What should we draw from this about the essence of Buddhism, except that creeping automation comes for all, and the holy men won’t be spared? If you pass a saffron-robed man on the street, begging bowl in hand, be kind. He might not even have a job any more.
Rabbit run
Further to the question of whether nematode worms read 91av (10 August), Peter Duffell writes: “On a recent trip to Northumberland we saw a sign in one of the gardens we visited that read ‘RABBITS & HARES KEEP THIS GATE SHUT’.”
“If only rabbits and hares are required to shut the gate, what do the rest of us do?” asks Peter. “If we leave them open, do the rabbits and hares get the blame?”
Feedback is unsure: rabbits that can read signs can probably type, too. You wouldn’t want to risk online shaming by Northumberland’s literate lagomorphs.
Double trouble
Let it not be said that Brazil’s president Jair Bolsonaro isn’t environmentally conscious. Yes, he has threatened protections of indigenous land rights and opened up the Amazon to logging and mining. Yes, he fired the director of Brazil’s National Space and Research Institute after it revealed the extent of recent deforestation.

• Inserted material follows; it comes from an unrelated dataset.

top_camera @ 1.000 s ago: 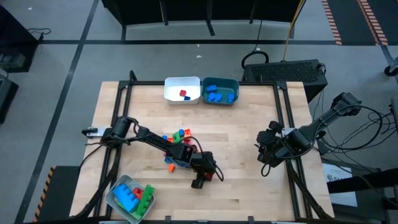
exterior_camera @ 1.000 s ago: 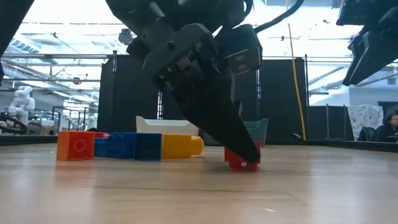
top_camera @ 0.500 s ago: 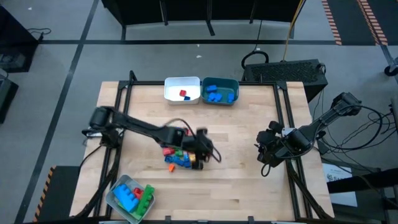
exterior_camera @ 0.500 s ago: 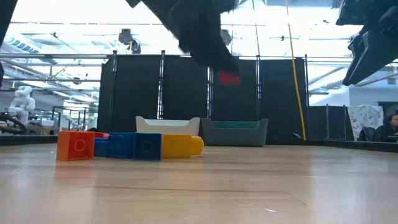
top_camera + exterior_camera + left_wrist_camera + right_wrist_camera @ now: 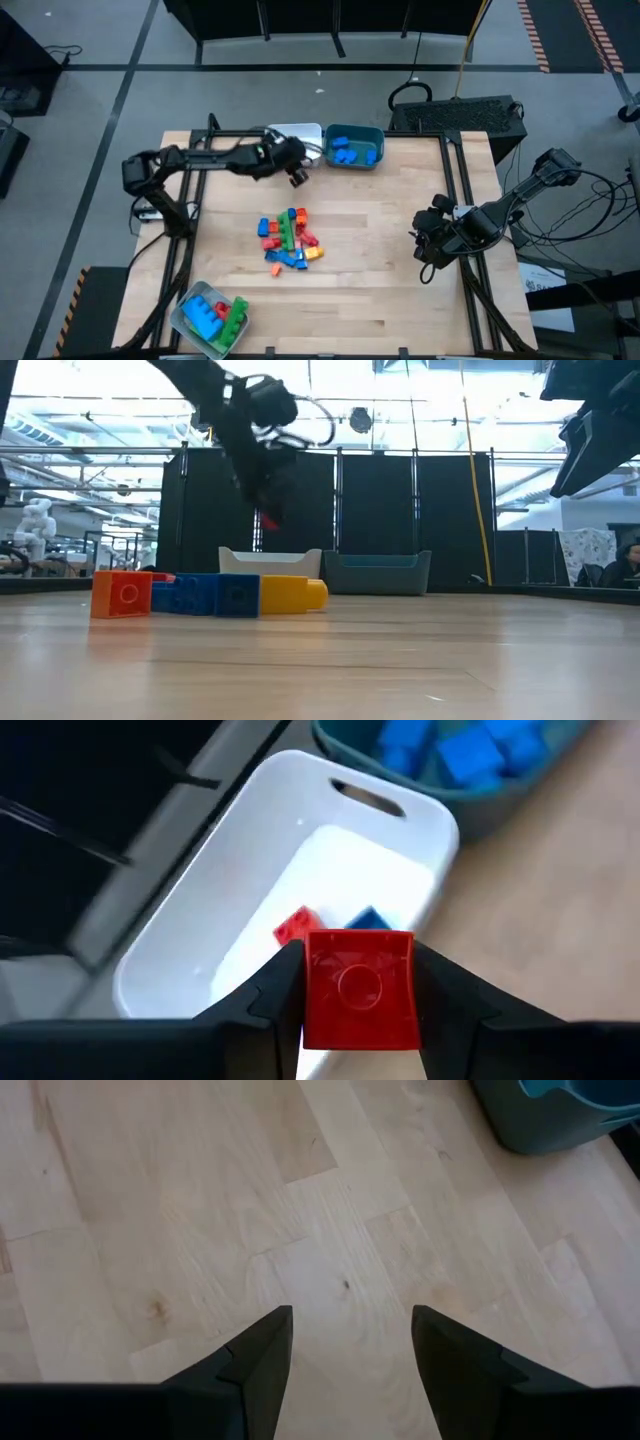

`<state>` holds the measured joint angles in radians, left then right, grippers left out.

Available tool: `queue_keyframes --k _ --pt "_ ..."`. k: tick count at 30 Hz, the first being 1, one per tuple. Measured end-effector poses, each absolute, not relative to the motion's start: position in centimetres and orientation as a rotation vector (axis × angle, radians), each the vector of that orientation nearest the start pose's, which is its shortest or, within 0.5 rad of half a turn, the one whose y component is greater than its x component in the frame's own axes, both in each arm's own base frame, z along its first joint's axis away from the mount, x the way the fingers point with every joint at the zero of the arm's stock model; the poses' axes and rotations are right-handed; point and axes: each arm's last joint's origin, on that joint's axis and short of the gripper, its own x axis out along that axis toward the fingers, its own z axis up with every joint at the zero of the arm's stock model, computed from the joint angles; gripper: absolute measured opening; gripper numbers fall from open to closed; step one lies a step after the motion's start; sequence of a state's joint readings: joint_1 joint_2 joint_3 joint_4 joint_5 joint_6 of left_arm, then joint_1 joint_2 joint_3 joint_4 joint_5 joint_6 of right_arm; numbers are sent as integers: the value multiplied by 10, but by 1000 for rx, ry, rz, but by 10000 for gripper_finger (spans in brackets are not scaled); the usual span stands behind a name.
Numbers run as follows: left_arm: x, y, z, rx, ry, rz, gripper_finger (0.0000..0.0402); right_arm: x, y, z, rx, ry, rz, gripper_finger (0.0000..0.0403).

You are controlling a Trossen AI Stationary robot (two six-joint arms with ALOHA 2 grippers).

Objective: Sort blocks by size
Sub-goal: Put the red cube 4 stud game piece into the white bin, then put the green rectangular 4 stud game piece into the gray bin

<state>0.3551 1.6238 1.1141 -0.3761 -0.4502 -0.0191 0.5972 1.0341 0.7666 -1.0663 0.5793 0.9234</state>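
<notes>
1. The left gripper (image 5: 358, 982) is clenched on a small red block (image 5: 358, 988), holding it in the air over the white bin (image 5: 240, 870) at the far edge of the table (image 5: 400, 230).
2. Inside the white bin lie 2 small blocks, a red one (image 5: 296, 925) and a blue one (image 5: 370, 918), close to each other.
3. The teal bin (image 5: 354, 146) stands just beside the white bin and holds several blue blocks (image 5: 345, 150).
4. A loose pile of blocks (image 5: 288, 240) (blue, green, red, orange and yellow) lies near the middle of the table.
5. A clear-grey bin (image 5: 208, 315) at the table's near left corner holds larger blue and green blocks.
6. The right gripper (image 5: 350, 1350) waits released near the table's right edge, its fingers apart over bare wood.
</notes>
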Motion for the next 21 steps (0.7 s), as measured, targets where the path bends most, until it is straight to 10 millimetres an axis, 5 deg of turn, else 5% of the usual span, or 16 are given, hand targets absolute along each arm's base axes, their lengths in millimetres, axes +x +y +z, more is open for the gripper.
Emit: queue_keyframes --k 6,10,17,21 --pt "293 180 225 -190 718 836 139 140 76 234 87 976 -467 192" --pt "287 189 227 -273 672 879 140 140 76 234 89 975 -467 192" --pt "286 188 224 -247 709 945 270 141 77 234 95 970 -465 192" --pt "288 185 224 -239 707 940 304 141 77 234 97 968 -464 192"
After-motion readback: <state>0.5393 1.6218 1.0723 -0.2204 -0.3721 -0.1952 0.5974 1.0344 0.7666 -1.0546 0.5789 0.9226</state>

But he has a plan. record, he replied: “It’s enough to eat a little less. You talk about environmental pollution. It’s enough to poop every other day. That will be better for the whole world.”
As green policies go, two days between number twos is a novel one. We’ll resist the temptation to say it’s all going down the pan. Given the boost Bolsonaro’s policies are giving to consumption and exploitation, Feedback thinks Brazil’s green activists can be forgiven for thinking he is the one full of crap.
Noms de flume
Such themes lead us, with terrible inevitability, to this week’s dose of nominative determinism. In Adelaide, Australia, Alan Moskwa reveals that a story in The Advertiser on the city’s expanding waistlines has provoked a letter in reply suggesting “toilet bowls and seats should be strengthened, enlarged” and generally made taller and wider. The correspondent’s name? Neil Longbottom.
Meanwhile, Peter Jung is delighted to discover that the head of coastal research at Monash University in Melbourne is none other than Ruth Reef.
Wonder weed
Visiting a chiropodist’s surgery in Greenock, UK, Bill McMillan spies a poster proclaiming that cannabis oil can help with PTSD, epilepsy, Crohn’s disease, cancer, psoriasis, Dravet syndrome “and many more conditions”.
Only two weeks ago, this esteemed organ raised an eyebrow at the wondrous variety of claims made for weed’s curative powers (17 August, p 20). But Bill is most perplexed by an omission. “It seems the oil can cure anything except foot and toenail issues,” he says. Well, the chiropodists wouldn’t tell you if it did.